- What this task involves -
From the data that follows, copy every line holding the string "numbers".

++++

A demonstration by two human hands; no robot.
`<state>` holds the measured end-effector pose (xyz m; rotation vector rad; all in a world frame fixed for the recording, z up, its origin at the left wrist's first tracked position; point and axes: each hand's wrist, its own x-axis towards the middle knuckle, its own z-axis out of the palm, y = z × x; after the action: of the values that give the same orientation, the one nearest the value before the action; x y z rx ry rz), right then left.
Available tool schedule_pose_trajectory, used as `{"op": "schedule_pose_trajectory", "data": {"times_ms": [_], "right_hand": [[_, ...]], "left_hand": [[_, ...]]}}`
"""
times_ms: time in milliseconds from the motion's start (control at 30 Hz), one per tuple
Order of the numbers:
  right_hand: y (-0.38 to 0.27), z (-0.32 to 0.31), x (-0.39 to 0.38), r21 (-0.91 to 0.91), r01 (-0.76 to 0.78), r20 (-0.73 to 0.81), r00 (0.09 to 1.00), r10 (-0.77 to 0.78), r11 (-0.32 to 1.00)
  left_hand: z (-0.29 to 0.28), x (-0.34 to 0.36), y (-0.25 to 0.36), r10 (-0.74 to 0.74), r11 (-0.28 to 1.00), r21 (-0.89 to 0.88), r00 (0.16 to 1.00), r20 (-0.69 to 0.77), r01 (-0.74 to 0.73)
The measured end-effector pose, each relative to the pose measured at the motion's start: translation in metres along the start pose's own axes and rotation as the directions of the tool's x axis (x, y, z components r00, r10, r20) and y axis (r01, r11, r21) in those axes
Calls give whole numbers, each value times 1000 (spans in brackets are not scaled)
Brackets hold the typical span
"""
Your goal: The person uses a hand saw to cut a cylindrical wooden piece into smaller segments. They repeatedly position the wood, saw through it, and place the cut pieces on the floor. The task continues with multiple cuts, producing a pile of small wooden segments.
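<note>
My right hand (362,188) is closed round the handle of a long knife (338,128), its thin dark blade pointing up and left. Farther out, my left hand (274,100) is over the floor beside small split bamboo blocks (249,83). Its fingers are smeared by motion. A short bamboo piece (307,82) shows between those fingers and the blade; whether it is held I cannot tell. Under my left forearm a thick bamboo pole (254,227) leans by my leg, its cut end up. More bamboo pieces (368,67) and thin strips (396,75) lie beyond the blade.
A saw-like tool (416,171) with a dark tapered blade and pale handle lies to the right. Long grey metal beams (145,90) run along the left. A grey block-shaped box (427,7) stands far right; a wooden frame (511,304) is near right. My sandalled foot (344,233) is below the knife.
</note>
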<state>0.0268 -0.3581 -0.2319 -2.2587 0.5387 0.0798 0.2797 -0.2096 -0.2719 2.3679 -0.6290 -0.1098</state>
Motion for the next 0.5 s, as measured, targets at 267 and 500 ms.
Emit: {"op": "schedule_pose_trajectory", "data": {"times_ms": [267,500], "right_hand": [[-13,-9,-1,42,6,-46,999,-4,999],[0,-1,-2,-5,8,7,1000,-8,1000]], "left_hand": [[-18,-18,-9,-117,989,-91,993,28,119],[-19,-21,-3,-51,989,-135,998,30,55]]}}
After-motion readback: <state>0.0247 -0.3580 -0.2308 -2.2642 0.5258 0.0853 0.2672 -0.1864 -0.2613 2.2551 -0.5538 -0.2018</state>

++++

- Exercise solution -
Order of the numbers:
Calls give whole numbers, each value times 1000 (spans in brackets are not scaled)

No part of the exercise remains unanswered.